In 1981 Halloween was a Saturday night. I was working at the Varsity Theater, the home of the Rocky Horror Picture Show in St. Louis. Every show had been a sell out or close to it for ten years. Did I mention Halloween at the RHPS? It was a little wild. Much of the crowd was in costume. In those days, if you dressed at a RHPS character, you got in free. Janet Wiess sings “Creature of the Night” in her bra and slip. A great number of women came to the box office window in bra and panties to save $5. I was working the box office. One guy came to the door dressed as Indiana Jones. He had a pistol in his belt. The manager’s friend was helping at the door. I looked over to see the friend suggest Indy go out to his car and think about his costume. I still don’t know if Indy realized how close to dead he was. The manager’s friend was on off duty police officer. He already had his hand on his .357.

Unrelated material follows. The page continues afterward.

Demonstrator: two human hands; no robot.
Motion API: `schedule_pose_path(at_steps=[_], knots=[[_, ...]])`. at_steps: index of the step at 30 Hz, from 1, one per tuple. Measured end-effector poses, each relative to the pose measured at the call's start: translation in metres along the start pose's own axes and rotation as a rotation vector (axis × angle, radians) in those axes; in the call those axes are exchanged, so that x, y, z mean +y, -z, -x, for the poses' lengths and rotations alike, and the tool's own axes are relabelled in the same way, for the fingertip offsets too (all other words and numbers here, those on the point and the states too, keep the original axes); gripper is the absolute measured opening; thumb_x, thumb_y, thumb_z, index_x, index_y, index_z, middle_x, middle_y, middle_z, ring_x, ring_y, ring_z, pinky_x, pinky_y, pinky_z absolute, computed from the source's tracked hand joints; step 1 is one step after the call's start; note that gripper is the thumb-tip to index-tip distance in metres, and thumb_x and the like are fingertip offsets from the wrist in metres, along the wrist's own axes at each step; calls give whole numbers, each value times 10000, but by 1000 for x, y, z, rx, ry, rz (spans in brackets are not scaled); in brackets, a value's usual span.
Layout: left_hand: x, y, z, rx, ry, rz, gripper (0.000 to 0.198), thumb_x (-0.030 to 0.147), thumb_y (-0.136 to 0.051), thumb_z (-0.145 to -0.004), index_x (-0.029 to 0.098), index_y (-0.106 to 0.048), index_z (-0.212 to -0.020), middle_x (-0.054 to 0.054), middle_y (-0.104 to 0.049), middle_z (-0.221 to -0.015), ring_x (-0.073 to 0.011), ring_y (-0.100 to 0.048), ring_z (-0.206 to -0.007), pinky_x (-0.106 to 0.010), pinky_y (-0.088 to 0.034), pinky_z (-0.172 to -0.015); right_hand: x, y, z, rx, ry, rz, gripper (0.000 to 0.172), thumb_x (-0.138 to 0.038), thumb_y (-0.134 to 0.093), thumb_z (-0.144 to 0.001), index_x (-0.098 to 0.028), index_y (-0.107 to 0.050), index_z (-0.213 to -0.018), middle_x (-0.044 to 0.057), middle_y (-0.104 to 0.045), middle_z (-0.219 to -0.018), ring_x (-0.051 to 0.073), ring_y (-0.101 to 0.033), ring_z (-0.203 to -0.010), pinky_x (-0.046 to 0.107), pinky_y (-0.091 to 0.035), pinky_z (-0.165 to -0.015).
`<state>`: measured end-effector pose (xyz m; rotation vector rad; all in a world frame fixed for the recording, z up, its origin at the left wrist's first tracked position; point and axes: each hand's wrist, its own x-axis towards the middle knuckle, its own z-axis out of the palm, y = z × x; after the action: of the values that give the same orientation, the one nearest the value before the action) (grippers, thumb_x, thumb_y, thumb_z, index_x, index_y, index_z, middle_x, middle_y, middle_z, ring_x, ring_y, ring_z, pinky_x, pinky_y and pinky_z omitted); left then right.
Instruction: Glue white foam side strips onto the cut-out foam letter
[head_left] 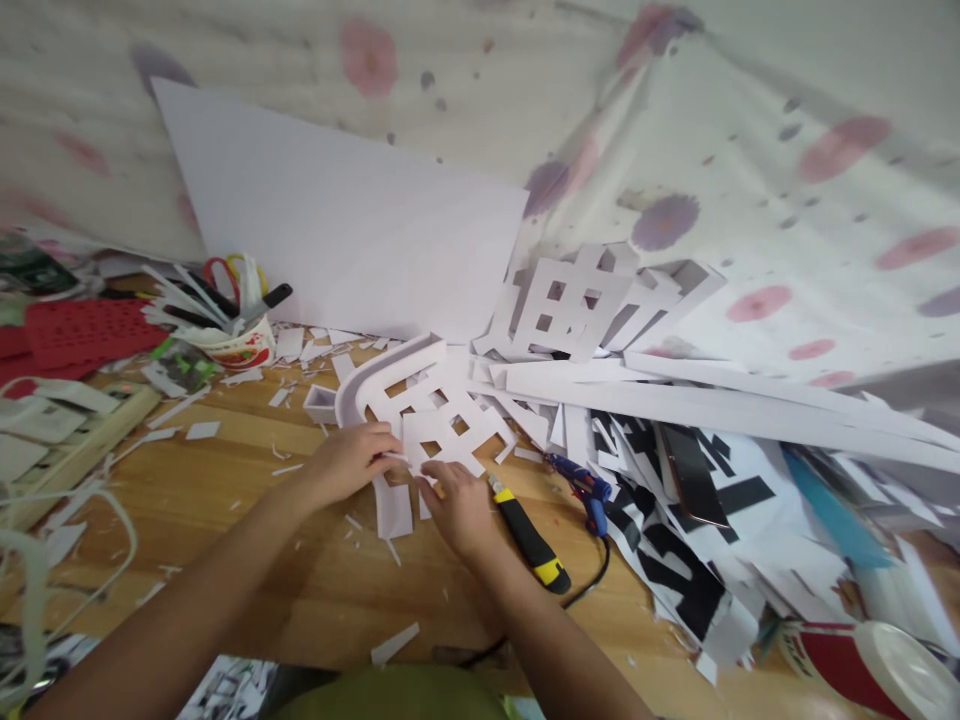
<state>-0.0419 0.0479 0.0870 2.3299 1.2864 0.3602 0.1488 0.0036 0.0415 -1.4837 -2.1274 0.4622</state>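
Note:
A white foam-board cut-out character (435, 410) with raised side strips lies on the wooden floor (225, 470). My left hand (352, 462) rests on its near left edge, fingers curled and pressed onto a white strip there. My right hand (456, 505) pinches the near edge of the same cut-out, fingers closed on it. A black and yellow utility knife (529, 537) lies on the floor just right of my right hand, untouched. A blue glue gun (583, 490) with a black cord lies a little further right.
A large white board (337, 220) leans on the flowered cloth behind. More white cut-out characters (570, 300) and long strips pile at the right over black-and-white scraps. A cup of scissors and pens (232, 330) stands at left, with a red perforated mat (82, 330). Paper offcuts litter the floor.

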Motion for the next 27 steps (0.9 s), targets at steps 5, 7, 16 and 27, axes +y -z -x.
schedule_pose_path(at_steps=[5, 7, 16, 27], knots=[[-5, -8, 1, 171, 138, 150, 238, 346, -456, -805, 207, -626, -897, -30, -634, -877, -149, -574, -722, -277, -449, -675, 51, 45, 54, 306, -262, 3, 274, -413, -477, -844, -195, -596, -728, 23, -589, -633, 143, -535, -573, 245, -394, -560], [-9, -16, 2, 241, 185, 290, 250, 390, -478, -785, 197, -597, -890, -33, -638, -866, -160, -592, -746, -284, -469, -677, 72, 59, 82, 555, -382, 27, 327, -464, -467, -833, -197, -526, -654, -1, -504, -563, 135, -473, -521, 249, -372, -523], [9, -36, -8, 281, 383, 1065, 404, 478, -686, -604, 182, -512, -819, 3, -625, -766, -205, -661, -751, -305, -527, -627, 141, 79, 101, 744, -535, 223, 580, -640, -541, -654, -132, -537, -932, 100, -514, -842, 236, -492, -785, 378, -424, -709], [35, -31, -12, 430, 692, 1413, 345, 365, -771, -526, 140, -565, -687, 33, -548, -538, -59, -492, -468, -128, -280, -353, 118, 88, 68, 525, -578, 136, 463, -536, -499, -682, -174, -656, -924, 118, -635, -985, 279, -586, -880, 332, -441, -655]])
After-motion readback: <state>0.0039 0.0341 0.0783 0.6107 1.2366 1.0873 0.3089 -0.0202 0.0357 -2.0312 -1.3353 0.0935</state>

Somehow the manager decided the staff could dress up. I was the wolfman. I had more hair then. I also had a long beard. I dyed my beard to match my mask. It was very effective. At the end of the night I took the mask off leaving me with a brown ‘fu manchu’ and black hair. That’s why the mask movements were so lifelike.
https://www.facebook.com/photo/?fbid=1626755302517&set=a.1626749302367
For 35 years I delivered pizza on Halloween. At one store 5 of the record days were all 10/31. It is a lot of pizza. Combine 150-200% busier than normal, children in the streets, drunk dads with their children and the risks of being robbed by someone in a mask, and you are halfway to Halloween in pizzaland. Tips are usually very good. Many people give you candy and money. The children are very careful. Their drunk dads, not so much.
I drove with my Halloween soundtrack at ground shaking volume. I want you to know I am coming. I want you out of the middle of the street and on the sidewalk. If Tubular Bells helps, so much the better.
In 2023 someone tried to rob me on Halloween. I had about 6 pizzas in an apartment building. A teenager dressed as a ninja with a staff said, “What happens if I grab those pizzas?”
“You win a free trip to jail.”
He tried. I may have skipped the defend myself part of the formula. I grabbed him by his neck and slammed him into a wall. Then another wall. Then a staircase. Then another wall. Then told him to stay down. Then I called the police. Maybe giving up 100+ pounds in a strong arm robbery was not his best choice. The police arrived. The parents who filmed the whole thing “lost their phones” and the ability to speak English when the police showed up.
A few days later I spoke with the detective. I hit him with one of my favorite lines. “I learned to deliver pizza in Ferguson. I don’t play.” It has been a decade. Where I used to drive a pizza every night is still an area some officers won’t go without back up. I did want to make sure the kid fully understood robbery isn’t a joke. And, how lucky he was. Most of my pizza brothers and sisters carry. He could have been a puddle instead of a punk.
He was found guilty of assault. Yep. Guilty in a fight that left him black and blue and dad out about $1,000 in legal fees.